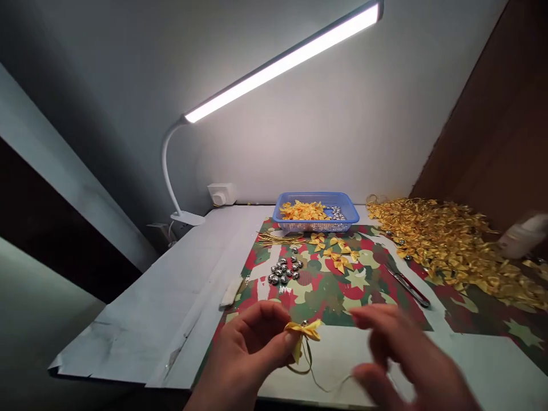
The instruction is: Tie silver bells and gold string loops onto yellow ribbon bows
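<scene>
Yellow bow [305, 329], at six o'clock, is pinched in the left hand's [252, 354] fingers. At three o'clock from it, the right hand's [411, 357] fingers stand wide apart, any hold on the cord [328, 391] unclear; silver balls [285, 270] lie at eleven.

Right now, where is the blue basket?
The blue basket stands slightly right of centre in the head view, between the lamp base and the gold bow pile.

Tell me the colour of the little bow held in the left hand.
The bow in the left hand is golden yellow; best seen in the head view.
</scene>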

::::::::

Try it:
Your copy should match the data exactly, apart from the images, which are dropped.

Result below:
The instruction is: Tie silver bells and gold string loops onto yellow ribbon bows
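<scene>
Yellow bow [305, 329], at six o'clock, is pinched in the left hand's [252, 354] fingers. At three o'clock from it, the right hand's [411, 357] fingers stand wide apart, any hold on the cord [328, 391] unclear; silver balls [285, 270] lie at eleven.

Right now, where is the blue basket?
The blue basket stands slightly right of centre in the head view, between the lamp base and the gold bow pile.

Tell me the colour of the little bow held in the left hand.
The bow in the left hand is golden yellow; best seen in the head view.
</scene>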

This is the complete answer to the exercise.